此外,利用本发明能有效地进行个体单体型分型,不需要完全的家系信息,简单高效;本发明的单体型分型方法可应用于某些单体型相关的疾病诊断,如HLA血型分型以及无创产前的β地贫检测等;结合第二代高通量测序进行个体单体型分型,降低了成本,提高了处理通量,理论上一次可进行上百个样本检测。
附图说明
图1为对待分型个体来源的基因组DNA进行随机的多重PCR扩增的原理示意图,其中基因组DNA在一段区域上有多个SNP位点,在每个SNP位点附近(旁侧)设计正、反向引物;
图2为在多重PCR扩增得到的扩增片段的两端分别连接5’-端接头(5’-Ad)和3’-端接头(3’-Ad),得到的接头连接产物的结构示意图,其中5’-端接头和3’-端接头分别具有限制性内切酶的识别位点,该限制性内切酶的切割位点(cut site,CS)位于SNP位点的内侧(即与引物序列之间间隔SNP位点的一侧);
图3为对连接5’-端接头(5’-Ad)和3’-端接头(3’-Ad)后的片段进行环化,得到的环状DNA分子的结构示意图;
图4为使用限制性内切酶在图3所示的环状DNA分子的切割位点(CS)切割环状DNA分子,得到的包含两个SNP位点(SNP1和SNP2)、两个引物序列(P1和P4)和两个接头序列(5’-Ad和3’-Ad)的切割片段的结构示意图;
图5为以对应于每个SNP位点的引物上的标签序列为序列标识,对SNP位点进行定位的原理示意图;
图6为对测序得到的reads进行SNP位点的连锁关系分析,组装出一段染色体区域的单体型的原理示意图。
具体实施方式
下面通过具体实施例对本发明作进一步详细说明。除非特别说明,下面实施例中所使用的技术均为本领域内的技术人员已知的常规技术;所使用的仪器设备和试剂等,均为本领域内的技术人员可以通过公共途径如商购等获得的。

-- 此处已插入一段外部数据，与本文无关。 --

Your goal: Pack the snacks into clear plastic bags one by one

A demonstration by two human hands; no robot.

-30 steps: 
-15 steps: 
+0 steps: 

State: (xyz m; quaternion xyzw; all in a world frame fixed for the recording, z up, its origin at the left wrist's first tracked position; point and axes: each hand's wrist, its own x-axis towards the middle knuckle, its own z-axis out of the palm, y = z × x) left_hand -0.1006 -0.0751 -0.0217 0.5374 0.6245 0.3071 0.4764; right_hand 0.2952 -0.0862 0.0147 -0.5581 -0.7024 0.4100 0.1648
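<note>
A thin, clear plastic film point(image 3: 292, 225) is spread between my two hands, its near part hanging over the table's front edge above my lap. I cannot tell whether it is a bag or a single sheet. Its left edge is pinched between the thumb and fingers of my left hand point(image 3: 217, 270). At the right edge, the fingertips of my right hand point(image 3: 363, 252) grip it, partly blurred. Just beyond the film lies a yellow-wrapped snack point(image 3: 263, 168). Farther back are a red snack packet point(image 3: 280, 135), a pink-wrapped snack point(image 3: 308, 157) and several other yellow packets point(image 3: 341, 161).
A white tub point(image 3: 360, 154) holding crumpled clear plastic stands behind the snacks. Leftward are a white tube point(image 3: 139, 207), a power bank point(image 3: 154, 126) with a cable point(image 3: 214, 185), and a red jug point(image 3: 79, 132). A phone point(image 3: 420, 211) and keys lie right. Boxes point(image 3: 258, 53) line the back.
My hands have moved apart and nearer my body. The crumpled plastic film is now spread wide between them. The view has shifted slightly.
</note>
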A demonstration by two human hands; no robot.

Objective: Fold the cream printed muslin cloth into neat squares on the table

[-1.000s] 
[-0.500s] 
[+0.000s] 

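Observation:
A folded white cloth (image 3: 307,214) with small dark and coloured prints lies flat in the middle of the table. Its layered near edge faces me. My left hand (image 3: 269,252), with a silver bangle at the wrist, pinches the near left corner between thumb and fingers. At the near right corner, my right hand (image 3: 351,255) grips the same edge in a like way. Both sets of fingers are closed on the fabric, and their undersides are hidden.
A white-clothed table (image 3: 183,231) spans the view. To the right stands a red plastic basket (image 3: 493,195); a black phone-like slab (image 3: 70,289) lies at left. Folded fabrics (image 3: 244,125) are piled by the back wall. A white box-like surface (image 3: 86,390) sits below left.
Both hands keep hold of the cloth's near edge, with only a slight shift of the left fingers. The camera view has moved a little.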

本发明涉及三个主题:单体型分型测序文库的构建方法、单体型分型方法和单体型分型测序文库的构建试剂。其中,单体型分型测序文库的构建方法的目的在于构建出能够用于单体型分型的测序文库,因此该方法的结果就是得到一个测序文库。单体型分型方法的目的在于对待分型个体的染色体或其部分区域进行单体型分析,分型结果可以作为疾病的预测和诊断的依据,也可以仅仅是科研性或其它应用目的性的,比如动植物品种的单体型分型等,如鉴定水稻等农作物单体型有助于实现一定的农业价值,如筛选稳定遗传、产量和品质较高的植株等。因此,本发明的单体型分型方法可以是疾病诊断性质或非疾病诊断性质的方法,故此本发明的单体型分型方法可以进一步限定为疾病诊断性单体型分型方法或非疾病诊断性单体型分型方法。

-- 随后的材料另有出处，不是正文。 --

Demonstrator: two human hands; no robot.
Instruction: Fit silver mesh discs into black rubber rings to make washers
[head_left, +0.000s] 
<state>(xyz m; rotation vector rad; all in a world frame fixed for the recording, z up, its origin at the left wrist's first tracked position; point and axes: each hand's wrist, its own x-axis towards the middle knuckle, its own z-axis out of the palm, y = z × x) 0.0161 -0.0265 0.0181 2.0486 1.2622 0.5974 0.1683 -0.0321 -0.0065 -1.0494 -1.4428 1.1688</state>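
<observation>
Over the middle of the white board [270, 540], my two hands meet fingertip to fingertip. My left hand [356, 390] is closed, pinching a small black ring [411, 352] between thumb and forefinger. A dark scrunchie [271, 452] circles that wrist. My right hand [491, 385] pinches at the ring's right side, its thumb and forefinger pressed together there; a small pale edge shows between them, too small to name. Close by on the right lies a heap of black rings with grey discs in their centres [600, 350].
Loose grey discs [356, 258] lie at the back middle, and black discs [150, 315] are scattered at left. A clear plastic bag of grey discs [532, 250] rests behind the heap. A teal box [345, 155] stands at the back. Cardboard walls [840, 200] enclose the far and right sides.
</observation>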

基于本发明方法的通用性,本发明中的待分型个体可以是任何生命体,只要具有可分型的单体型即可,如任何动物(包括人)、植物或微生物体等。
下面结合附图对本发明的实施方式进行具体详细描述。
如图1所示,同一染色体或其部分区域上具有多个SNP位点(SNP1、SNP2、 SNP3、SNP4等),多个连锁的SNP位点的特定形式可称为“单体型”。在每个SNP位点的附近(即左右两侧)设计正、反向引物(P1、P2、P3、P4、P5、P6、P7、P8等),在多重PCR扩增过程中,这些正、反向引物随机结合到相应SNP位点的左右两侧,在聚合酶的作用下能够扩增出两端分别带有一个SNP位点的扩增片段。由于引物结合的随机性,各个扩增片段长度可能不同,如果假设相邻两个SNP位点的距离为1kb,则引物P1与P4、P3与P6、P5与P8可以分别扩增得到如图1所示的1kb的片段,而引物P1与P6、P3与P8可以分别扩增得到如图1所示的2kb的片段,类似地可以得到3kb、4kb甚至更长的扩增片段。

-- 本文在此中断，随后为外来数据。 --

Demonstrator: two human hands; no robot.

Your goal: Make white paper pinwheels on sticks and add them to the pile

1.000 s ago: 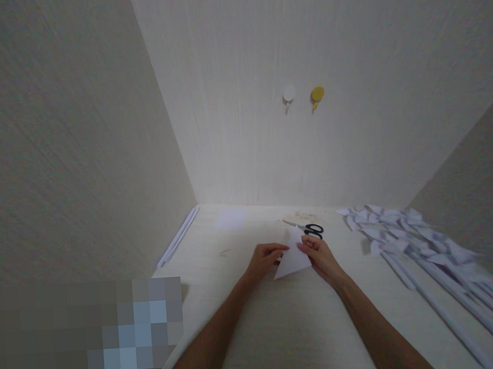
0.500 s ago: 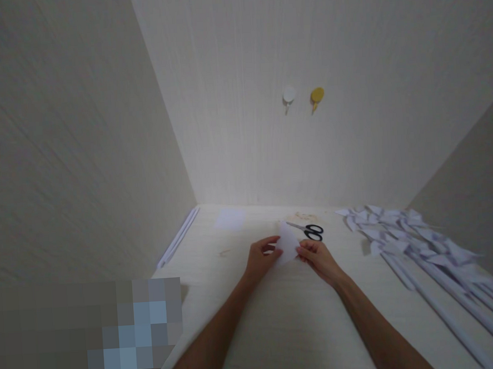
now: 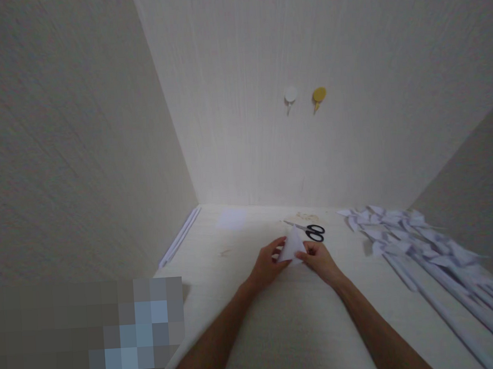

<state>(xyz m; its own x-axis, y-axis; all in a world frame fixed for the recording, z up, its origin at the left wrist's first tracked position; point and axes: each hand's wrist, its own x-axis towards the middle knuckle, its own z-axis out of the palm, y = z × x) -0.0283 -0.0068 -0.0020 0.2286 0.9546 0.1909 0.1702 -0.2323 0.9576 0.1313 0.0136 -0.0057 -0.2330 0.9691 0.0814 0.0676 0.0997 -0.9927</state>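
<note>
A small white piece of paper (image 3: 292, 247), now triangular in outline with its tip pointing away from me, is held between both hands over the table. My left hand (image 3: 271, 261) is closed on its left side, fingers behind and thumb along the lower edge. On the right side, my right hand (image 3: 316, 256) pinches the paper near its lower corner. Just beyond my right hand lies a pair of scissors (image 3: 315, 231) with black handles, blades pointing left. Parts of the fingers are hidden behind the paper.
A pale square of paper (image 3: 232, 219) lies at the back of the table (image 3: 259, 328). Thin white paper rolls (image 3: 179, 237) rest along the left edge. Several paper pinwheel-like shapes on rolled sticks (image 3: 416, 235) cover the right side. Two hooks (image 3: 319, 95) are on the wall.
The paper has gone from a wider diamond-like shape to a narrower triangle. My left hand has shifted right and slightly down, and my right thumb has come over the paper's front.
</note>
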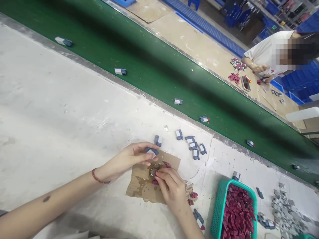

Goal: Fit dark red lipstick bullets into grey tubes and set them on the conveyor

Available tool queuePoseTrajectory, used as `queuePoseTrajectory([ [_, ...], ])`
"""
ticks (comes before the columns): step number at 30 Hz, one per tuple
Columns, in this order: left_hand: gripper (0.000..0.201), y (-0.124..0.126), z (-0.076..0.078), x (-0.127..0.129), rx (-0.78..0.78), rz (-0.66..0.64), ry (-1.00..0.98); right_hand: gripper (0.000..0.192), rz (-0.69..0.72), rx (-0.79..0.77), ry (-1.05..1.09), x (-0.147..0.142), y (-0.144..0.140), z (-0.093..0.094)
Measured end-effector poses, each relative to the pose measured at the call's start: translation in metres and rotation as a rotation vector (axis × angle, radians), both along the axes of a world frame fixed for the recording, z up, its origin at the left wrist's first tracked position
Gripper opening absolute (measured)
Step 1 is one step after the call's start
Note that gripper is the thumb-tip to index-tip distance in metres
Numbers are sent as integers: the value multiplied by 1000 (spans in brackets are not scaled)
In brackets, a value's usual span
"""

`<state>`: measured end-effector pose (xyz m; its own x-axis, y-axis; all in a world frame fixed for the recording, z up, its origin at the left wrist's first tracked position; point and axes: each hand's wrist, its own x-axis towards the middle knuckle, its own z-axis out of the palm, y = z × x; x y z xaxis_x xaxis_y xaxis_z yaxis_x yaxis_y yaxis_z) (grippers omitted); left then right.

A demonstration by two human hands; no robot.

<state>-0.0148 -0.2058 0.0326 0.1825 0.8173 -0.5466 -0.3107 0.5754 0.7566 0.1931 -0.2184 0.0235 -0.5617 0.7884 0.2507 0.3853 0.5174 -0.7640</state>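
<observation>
My left hand (pixel 136 155) holds a small blue-grey and white plastic part (pixel 152 152) between thumb and fingers, just above a piece of brown cardboard (pixel 143 192). To its right, my right hand (pixel 173 187) is closed in a pinch, with a bit of dark red plastic showing at the fingertips. Those fingertips are at a small round cap-like dish (pixel 153 172) on the cardboard, partly covered by them. Wet stains mark the cardboard around the dish. A loose dark red piece (pixel 166 164) lies behind my right hand. Beyond the cardboard lies another blue-grey and white part (pixel 158 140).
A green conveyor belt (pixel 149 69) crosses diagonally, carrying several similar parts. Several more (pixel 193 145) lie on the white table (pixel 62 109). At right stand a teal basket (pixel 216 207) of dark red pieces and a pile of grey pieces (pixel 286 212). Another person (pixel 269 49) works across the belt.
</observation>
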Motion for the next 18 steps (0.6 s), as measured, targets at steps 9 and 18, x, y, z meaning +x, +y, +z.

本发明中,多个SNP位点是指两个以上的SNP位点,比如2个、4个、10个、50个、100个或1000个SNP位点。
本发明中,引物位于SNP位点附近,是指位于SNP位点的左右两侧,引物的最靠近SNP位点的碱基可以在位置上直接与SNP位点相邻,也可以有一个或几个碱基的间隔,但是一般不要有太多碱基的间隔。
本发明中,称为“多重PCR扩增”,是因为多条随机引物在同一扩增体系中进行PCR扩增反应,得到多种多样的扩增片段。
本发明中,多重PCR扩增使用的扩增酶优选是扩增10kb以上长片段的扩增酶,比如Takara公司的LATaq酶可以扩增较长片段的DNA(大于10kb)。使用长片段的扩增酶能够提高扩增效率,保证得到足够的多重PCR扩增产物用于后续实验。
通过多重PCR扩增得到扩增片段以后,在扩增片段的两端分别连接5’-端接头(5’-Ad)和3’-端接头(3’-Ad),得到如图2所示的接头连接产物,所使用的5’-端接头和3’-端接头分别具有限制性内切酶的识别位点,该限制性内切酶的切割位点(CS)位于SNP位点的内侧(即与引物序列之间间隔SNP位点的一侧),这样可使得限制性内切酶结合到识别位点上并在其下游的切割位点切割DNA。可用于本发明中的限制性内切酶的典型特点是:其切割位点位于其识别位点的下游一段距离,该距离正好可以跨过识别位点与SNP位点之间的引物序列部分。典型但非限定性的这类限制性内切酶的实例比如:EcoP15酶和EcoP1,其识别位点为AGACC或CAGCAG,切割位点位于其识别位点的下游24-26bp处。本发明一个实施例使用Ecop15酶作为限制性内切酶。选择这类限制性内切酶时,应当考虑识别位点与切割位点之间的距离,因为这二者之间是引物序列部分,如果这二者之间的距离过短,就会限制引物序列的长度,可能会影响扩增效果。 一般识别位点与切割位点之间的距离在20-40bp之间、优选20-30bp之间具有较好的效果。
在扩增片段的两端连接接头可通过多种方式实现,不同的测序平台(或装置)有自己特有的接头以及接头连接方式。比如,通过扩增片段与平端接头之间的连接实现,或通过带有“A”碱基粘端的扩增片段与带有“T”碱基粘端的接头连接实现。
连接接头后,可能留有间隙(gap),可以通过缺口平移反应(Nick Translation)消除间隙。另外,在接头连接效率不够高的情况下,可以在连接接头后通过PCR扩增得到较大量的连接有接头的扩增片段,其中PCR扩增使用的引物应当有接头结合序列。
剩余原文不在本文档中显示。